__Assigned task__
Here the job is to transcribe the data exactly while omitting the images.

Content starts

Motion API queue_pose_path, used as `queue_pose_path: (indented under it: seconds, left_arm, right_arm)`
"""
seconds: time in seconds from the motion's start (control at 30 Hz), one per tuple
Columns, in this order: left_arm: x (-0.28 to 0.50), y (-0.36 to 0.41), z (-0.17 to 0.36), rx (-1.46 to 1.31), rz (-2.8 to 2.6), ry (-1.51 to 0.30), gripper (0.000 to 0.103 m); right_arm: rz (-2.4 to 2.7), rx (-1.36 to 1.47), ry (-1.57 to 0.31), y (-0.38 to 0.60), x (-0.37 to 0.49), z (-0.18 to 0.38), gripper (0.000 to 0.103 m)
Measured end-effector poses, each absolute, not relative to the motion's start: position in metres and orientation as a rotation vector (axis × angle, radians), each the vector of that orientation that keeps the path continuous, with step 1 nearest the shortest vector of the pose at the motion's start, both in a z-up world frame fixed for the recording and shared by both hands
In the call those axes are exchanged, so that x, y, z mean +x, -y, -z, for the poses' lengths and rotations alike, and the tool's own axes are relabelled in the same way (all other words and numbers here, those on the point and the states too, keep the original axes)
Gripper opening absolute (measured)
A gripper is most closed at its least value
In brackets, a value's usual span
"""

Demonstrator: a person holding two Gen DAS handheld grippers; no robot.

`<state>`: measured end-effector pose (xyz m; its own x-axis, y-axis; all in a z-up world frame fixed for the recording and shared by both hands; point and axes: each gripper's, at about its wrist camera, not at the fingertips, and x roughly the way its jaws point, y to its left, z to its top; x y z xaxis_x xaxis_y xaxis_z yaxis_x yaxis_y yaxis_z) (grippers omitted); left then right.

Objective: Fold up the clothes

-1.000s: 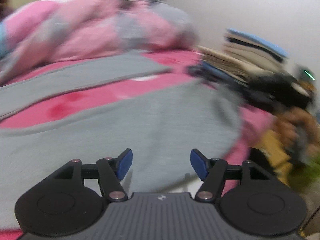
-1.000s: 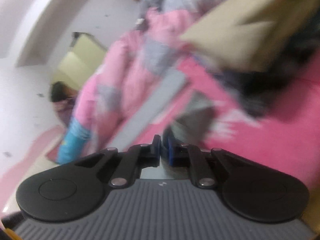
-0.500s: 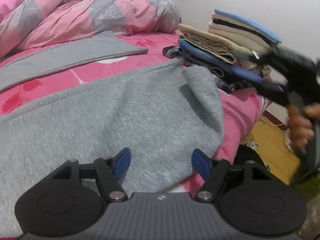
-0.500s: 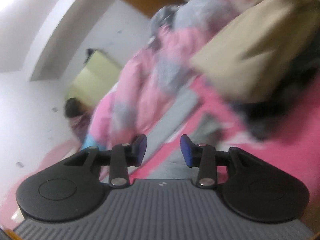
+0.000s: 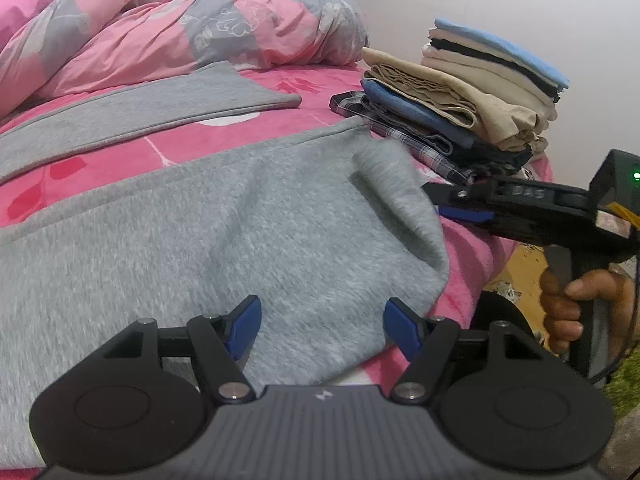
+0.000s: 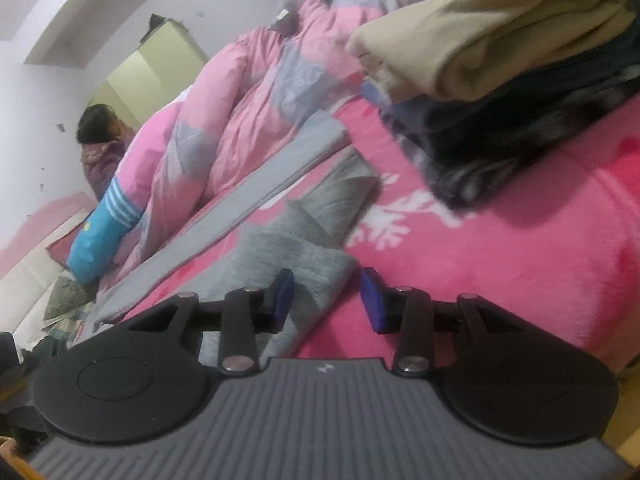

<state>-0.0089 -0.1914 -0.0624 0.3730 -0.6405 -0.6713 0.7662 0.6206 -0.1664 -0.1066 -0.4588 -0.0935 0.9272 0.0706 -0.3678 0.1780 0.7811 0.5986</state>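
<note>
Grey garment [image 5: 248, 216] spread on pink bedspread [image 6: 500, 248], unfolded

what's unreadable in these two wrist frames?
- Grey garment, left wrist view: left and near parts cut off by the frame edge and claw body; its type is unclear.
- Folded stack, right wrist view: blurred and cropped; item count unknown.
- Right claw, left wrist view: pads partly behind a fabric fold.

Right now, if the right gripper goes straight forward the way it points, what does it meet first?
Probably the turned-up corner of the grey garment, lying just ahead of the right gripper, whose jaws are closing with nothing gripped yet. Depth is unclear in this view.
</note>
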Motion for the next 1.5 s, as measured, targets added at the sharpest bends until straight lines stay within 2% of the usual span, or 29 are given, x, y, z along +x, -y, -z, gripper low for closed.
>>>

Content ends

__Finished task__
Motion API queue_pose_path, used as `queue_pose_path: (indented under it: seconds, left_arm, right_arm)`
"""
seconds: time in seconds from the motion's start (control at 30 Hz), one per tuple
Columns, in this order: left_arm: x (-0.28 to 0.50), y (-0.36 to 0.41), z (-0.17 to 0.36), rx (-1.46 to 1.31), rz (-2.8 to 2.6), ry (-1.51 to 0.30), gripper (0.000 to 0.103 m); right_arm: rz (-2.4 to 2.7), rx (-1.36 to 1.47), ry (-1.57 to 0.31), y (-0.38 to 0.60), x (-0.37 to 0.49), z (-0.18 to 0.38), gripper (0.000 to 0.103 m)
Measured end-effector poses, each absolute, not relative to the motion's start: position in metres and orientation as a rotation vector (axis × angle, radians), each the vector of that orientation that keeps the path continuous, with step 1 nearest the shortest vector of the pose at the motion's start, both in a z-up world frame fixed for the recording and shared by both hands
In the call those axes are exchanged, so that x, y, z mean +x, -y, -z, for the poses' lengths and rotations alike, and the tool's own axes are relabelled in the same way (all other words and numbers here, those on the point and the states too, keep the original axes)
Gripper opening absolute (measured)
A gripper is most closed at its least value
In brackets, a value's usual span
"""

Demonstrator: a person holding two Gen DAS handheld grippers; no robot.

`<state>`: measured end-effector pose (xyz m; its own x-axis, y-axis; all in a z-up world frame fixed for the recording and shared by both hands; point and axes: each gripper's, at about its wrist camera, not at the fingertips, and x roughly the way its jaws point, y to its left, z to its top; x y z xaxis_x xaxis_y xaxis_z yaxis_x yaxis_y yaxis_z) (grippers omitted); left then right.

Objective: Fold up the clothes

-1.000s: 
-1.000s: 
-0.500s: 
-0.500s: 
+0.000s: 
+0.000s: 

<state>-0.0089 -0.1914 -0.0624 0.3730 -0.6405 -0.6713 0.7662 0.6206 -0.1664 -0.1066 -0.4588 -0.0935 0.9272 0.0706 -0.3678 0.1780 0.7811 0.5986</state>
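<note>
Grey garment [image 5: 248, 216] spread on pink bedspread [image 6: 500, 248], unfolded

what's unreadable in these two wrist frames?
- Grey garment, left wrist view: left and near parts cut off by the frame edge and claw body; its type is unclear.
- Folded stack, right wrist view: blurred and cropped; item count unknown.
- Right claw, left wrist view: pads partly behind a fabric fold.

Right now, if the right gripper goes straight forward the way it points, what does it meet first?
Probably the turned-up corner of the grey garment, lying just ahead of the right gripper, whose jaws are closing with nothing gripped yet. Depth is unclear in this view.
</note>
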Motion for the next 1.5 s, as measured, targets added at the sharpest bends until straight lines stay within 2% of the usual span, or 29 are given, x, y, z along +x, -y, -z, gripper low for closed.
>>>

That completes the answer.